The presence of Indianmeal moth or maize weevil did not significantly promote A. flavus colonization in both Bt and non-Bt grain because the insects’ opportunity to promote colonization was hindered, as a result of A. flavus and Bt proteins causing suppressed activity of the insects. In all transgenic maize expressing Bt proteins Cry1Ab, Vip3Aa, and
Cry1F solely or in combination, 100% mortality were observed regardless of the presence or absence of A. flavus. The same was observed with maize weevil infested in grains with mCry3a and Cry34A/35Ab proteins. A complete cycle and reproduction of Indianmeal moth and maize weevil was only observed in the non-Bt grain.

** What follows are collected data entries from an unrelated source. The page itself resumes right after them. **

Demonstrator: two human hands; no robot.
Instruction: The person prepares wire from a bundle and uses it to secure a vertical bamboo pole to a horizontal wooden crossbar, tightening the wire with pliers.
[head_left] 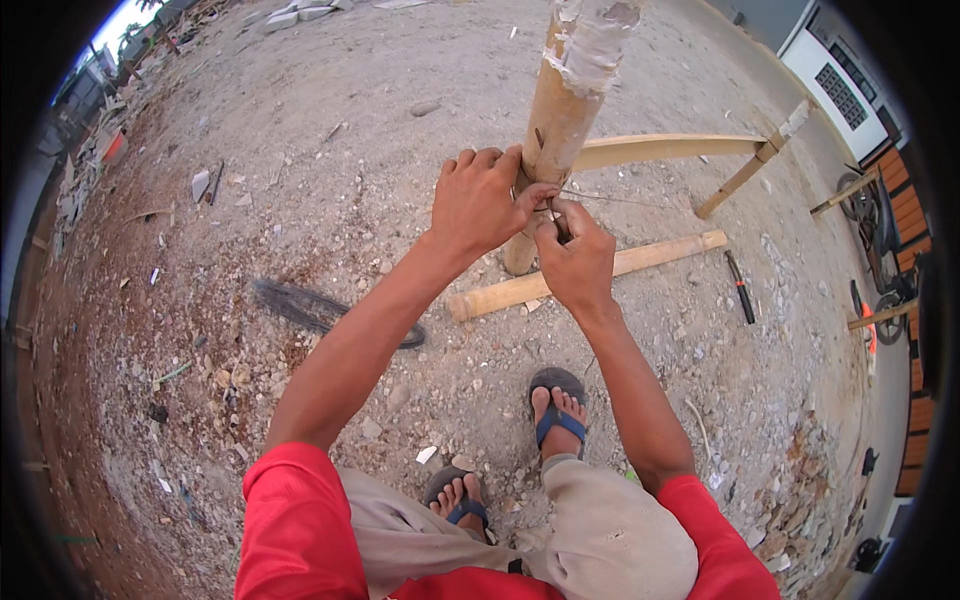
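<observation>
A bamboo post (563, 115) stands on stony ground (330, 70). The left hand (478, 203), half-curled, touches the post's left side, thumb at thin wire (622, 199); the right hand (581, 258), nearly closed, pinches the wire.

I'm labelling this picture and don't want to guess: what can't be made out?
In the head view:
Thin wire: its part at the fingertips, hidden by the left hand and right hand.
Tall bamboo post: its top, cut off by the upper edge.
Dark coil: its middle, hidden by the left forearm.
</observation>
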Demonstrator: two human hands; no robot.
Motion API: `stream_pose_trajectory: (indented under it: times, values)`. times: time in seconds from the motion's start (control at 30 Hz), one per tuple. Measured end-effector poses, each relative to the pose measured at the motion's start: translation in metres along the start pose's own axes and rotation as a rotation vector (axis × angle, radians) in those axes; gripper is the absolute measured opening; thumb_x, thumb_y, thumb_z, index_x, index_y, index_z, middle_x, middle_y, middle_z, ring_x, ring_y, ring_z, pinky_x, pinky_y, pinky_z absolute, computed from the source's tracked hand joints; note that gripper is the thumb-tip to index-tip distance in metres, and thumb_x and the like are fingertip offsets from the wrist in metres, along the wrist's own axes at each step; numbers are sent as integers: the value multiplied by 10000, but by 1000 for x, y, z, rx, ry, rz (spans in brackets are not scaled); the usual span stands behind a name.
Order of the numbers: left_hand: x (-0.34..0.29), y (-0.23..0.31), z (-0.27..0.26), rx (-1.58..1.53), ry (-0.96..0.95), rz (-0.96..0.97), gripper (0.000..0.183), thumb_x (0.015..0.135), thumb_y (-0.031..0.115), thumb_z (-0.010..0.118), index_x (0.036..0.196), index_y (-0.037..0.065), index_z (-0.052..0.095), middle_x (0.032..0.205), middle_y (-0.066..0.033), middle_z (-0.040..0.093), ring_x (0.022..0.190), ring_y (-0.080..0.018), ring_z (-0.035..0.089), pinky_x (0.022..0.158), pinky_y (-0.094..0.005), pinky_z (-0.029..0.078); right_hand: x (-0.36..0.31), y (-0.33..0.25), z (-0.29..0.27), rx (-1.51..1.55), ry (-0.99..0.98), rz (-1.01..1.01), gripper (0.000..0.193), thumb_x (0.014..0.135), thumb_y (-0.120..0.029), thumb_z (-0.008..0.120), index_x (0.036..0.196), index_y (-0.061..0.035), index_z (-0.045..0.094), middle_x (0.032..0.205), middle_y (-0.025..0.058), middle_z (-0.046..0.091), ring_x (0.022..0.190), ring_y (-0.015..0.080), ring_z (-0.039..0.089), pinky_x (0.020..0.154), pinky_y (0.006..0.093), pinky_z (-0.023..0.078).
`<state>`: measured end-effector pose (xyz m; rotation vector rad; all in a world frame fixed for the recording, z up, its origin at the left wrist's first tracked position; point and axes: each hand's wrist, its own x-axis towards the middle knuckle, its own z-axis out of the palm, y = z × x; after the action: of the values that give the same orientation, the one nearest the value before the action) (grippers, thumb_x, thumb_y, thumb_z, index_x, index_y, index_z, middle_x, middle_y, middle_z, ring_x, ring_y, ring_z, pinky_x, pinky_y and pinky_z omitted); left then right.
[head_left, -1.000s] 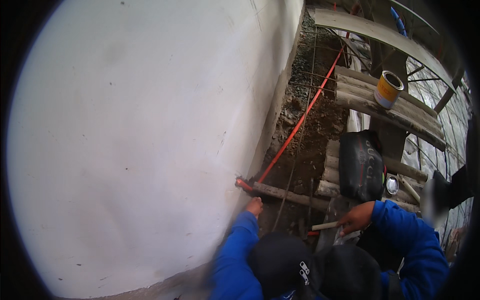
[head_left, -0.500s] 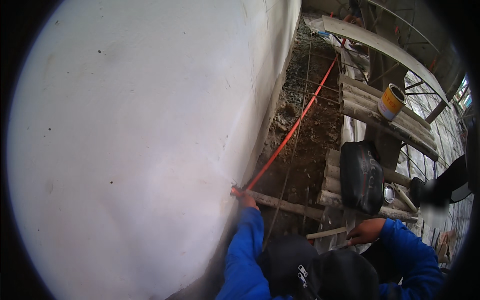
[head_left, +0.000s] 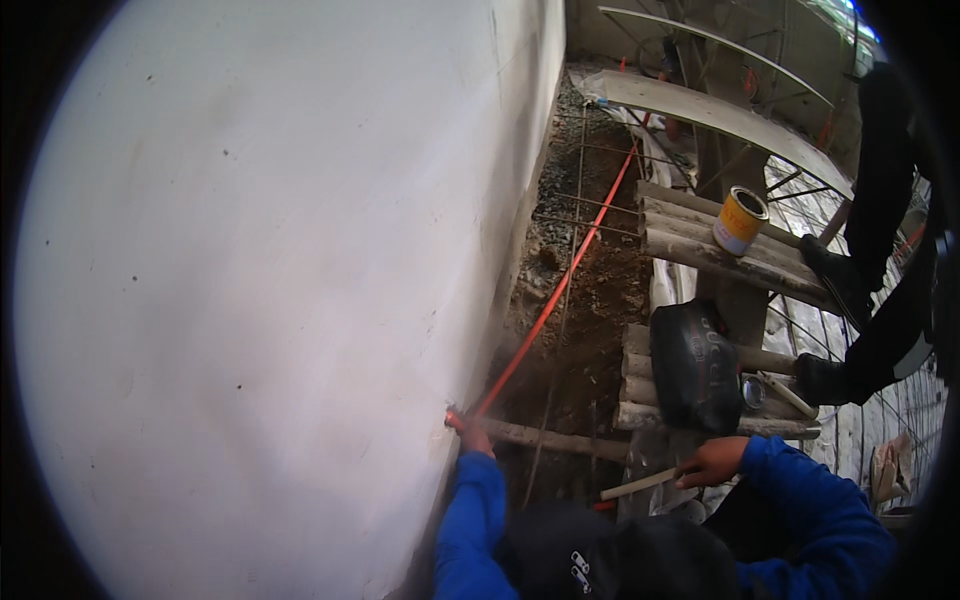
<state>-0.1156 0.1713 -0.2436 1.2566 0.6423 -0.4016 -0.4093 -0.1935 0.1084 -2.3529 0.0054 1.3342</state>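
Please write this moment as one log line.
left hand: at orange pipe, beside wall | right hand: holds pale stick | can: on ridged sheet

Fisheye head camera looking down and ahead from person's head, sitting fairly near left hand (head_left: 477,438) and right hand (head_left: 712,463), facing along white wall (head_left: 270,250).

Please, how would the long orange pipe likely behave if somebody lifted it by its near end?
The long orange pipe is probably fairly stiff, since it runs nearly straight along the brown soil. Being long and thin, it may still bow somewhat in the middle. Its surface looks smooth, so it could be slippery.
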Motion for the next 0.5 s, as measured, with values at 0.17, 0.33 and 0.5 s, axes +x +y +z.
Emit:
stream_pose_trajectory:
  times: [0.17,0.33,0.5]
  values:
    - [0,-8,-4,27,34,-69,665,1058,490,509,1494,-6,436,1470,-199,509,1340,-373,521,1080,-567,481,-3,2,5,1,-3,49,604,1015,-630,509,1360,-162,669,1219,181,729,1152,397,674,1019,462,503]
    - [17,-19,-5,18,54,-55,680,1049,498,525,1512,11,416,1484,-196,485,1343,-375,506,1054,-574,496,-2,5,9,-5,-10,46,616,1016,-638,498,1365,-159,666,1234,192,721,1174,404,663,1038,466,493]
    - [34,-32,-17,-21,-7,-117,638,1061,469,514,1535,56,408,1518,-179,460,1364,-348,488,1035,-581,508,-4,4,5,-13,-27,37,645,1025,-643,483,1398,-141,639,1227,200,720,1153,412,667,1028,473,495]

Infestation of Indianmeal moth and maize weevil increased aflatoxin levels in the non-Bt hybrid inoculated with 106 A. flavus. This increase in aflatoxin contamination was also observed in the presence of maize weevil in the Bt hybrid without coleopteran protection. The use of Bt hybrids can mitigate mycotoxin risks in stored maize by providing 92 the most effective way to suppress insect pest populations. This has been known and proven in the field, but this is the first study to demonstrate the impact of Bt protection to aflatoxin contamination related to stored-grain insects Indianmeal moth and maize weevil.
The research conducted also provides the first evidence of Mir604 and DAS59122-7 events expressing mCry3A and Cry34A/35Ab1, respectively, effectiveness against maize weevil.
The results of this study contributed to the understanding of A. flavus effect on the two commonly found stored-grain insect in the tropics where A. flavus infection and the associated aflatoxin contamination has always been a problem. More importantly, this study demonstrated the relation of insect suppression provided by the Bt hybrids to aflatoxin contamination in an environment that greatly favors A. flavus infection in storage.
These results are particularly valuable in tropical developing countries where keeping maize at safe moisture levels to prevent aflatoxin contamination during storage remains a challenge.